Print each line of the listing once more, precisely as given.

—————

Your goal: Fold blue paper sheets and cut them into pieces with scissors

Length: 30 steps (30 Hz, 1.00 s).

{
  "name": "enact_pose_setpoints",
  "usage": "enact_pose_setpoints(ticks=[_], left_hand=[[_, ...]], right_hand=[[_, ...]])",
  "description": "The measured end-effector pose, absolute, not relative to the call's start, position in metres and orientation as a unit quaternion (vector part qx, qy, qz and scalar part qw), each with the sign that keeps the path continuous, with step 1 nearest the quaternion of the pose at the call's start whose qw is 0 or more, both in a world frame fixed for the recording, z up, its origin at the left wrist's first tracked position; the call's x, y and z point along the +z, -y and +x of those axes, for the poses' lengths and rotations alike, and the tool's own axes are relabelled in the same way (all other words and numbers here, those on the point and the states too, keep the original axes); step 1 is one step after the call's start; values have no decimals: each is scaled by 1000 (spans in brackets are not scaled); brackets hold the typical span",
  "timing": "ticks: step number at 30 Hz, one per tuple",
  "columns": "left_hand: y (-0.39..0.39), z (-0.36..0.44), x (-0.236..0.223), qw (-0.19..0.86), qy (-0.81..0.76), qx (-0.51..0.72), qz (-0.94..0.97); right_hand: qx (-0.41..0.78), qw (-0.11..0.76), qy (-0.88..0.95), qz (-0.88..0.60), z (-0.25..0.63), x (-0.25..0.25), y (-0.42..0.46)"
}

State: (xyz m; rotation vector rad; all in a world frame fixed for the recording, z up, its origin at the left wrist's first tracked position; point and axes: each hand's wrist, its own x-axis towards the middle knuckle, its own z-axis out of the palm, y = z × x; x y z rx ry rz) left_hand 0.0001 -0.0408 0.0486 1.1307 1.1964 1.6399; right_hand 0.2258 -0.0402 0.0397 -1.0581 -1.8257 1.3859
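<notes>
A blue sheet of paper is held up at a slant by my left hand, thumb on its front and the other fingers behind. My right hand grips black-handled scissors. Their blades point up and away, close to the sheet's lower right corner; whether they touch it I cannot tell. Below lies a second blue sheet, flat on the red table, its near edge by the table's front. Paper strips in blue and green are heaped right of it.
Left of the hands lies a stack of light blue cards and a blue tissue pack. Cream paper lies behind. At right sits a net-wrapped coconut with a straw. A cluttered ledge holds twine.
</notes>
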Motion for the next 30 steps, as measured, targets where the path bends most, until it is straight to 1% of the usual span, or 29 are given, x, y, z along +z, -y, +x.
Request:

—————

## Result
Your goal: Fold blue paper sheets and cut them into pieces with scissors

Length: 30 steps (30 Hz, 1.00 s).

{
  "name": "enact_pose_setpoints",
  "usage": "enact_pose_setpoints(ticks=[_], left_hand=[[_, ...]], right_hand=[[_, ...]])",
  "description": "The measured end-effector pose, absolute, not relative to the call's start, position in metres and orientation as a unit quaternion (vector part qx, qy, qz and scalar part qw), each with the sign that keeps the path continuous, with step 1 nearest the quaternion of the pose at the call's start whose qw is 0 or more, both in a world frame fixed for the recording, z up, its origin at the left wrist's first tracked position; the call's x, y and z point along the +z, -y and +x of those axes, for the poses' lengths and rotations alike, and the tool's own axes are relabelled in the same way (all other words and numbers here, those on the point and the states too, keep the original axes); step 1 is one step after the call's start; values have no decimals: each is scaled by 1000 (spans in brackets are not scaled); brackets hold the typical span",
  "timing": "ticks: step number at 30 Hz, one per tuple",
  "columns": "left_hand: y (-0.39..0.39), z (-0.36..0.44), x (-0.236..0.223), qw (-0.19..0.86), qy (-0.81..0.76), qx (-0.51..0.72), qz (-0.94..0.97); right_hand: qx (-0.41..0.78), qw (-0.11..0.76), qy (-0.88..0.95), qz (-0.88..0.60), z (-0.25..0.63), x (-0.25..0.25), y (-0.42..0.46)"
}

State: (xyz m; rotation vector rad; all in a world frame fixed for the recording, z up, its origin at the left wrist's first tracked position; point and axes: each hand's wrist, its own x-axis towards the middle knuckle, its own z-axis out of the palm, y = z × x; x y z rx ry rz) left_hand 0.0001 -0.0408 0.0486 1.1307 1.1964 1.6399; right_hand 0.2258 -0.0402 0.0397 -1.0581 -1.8257 1.3859
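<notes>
A blue sheet of paper is held up at a slant by my left hand, thumb on its front and the other fingers behind. My right hand grips black-handled scissors. Their blades point up and away, close to the sheet's lower right corner; whether they touch it I cannot tell. Below lies a second blue sheet, flat on the red table, its near edge by the table's front. Paper strips in blue and green are heaped right of it.
Left of the hands lies a stack of light blue cards and a blue tissue pack. Cream paper lies behind. At right sits a net-wrapped coconut with a straw. A cluttered ledge holds twine.
</notes>
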Motion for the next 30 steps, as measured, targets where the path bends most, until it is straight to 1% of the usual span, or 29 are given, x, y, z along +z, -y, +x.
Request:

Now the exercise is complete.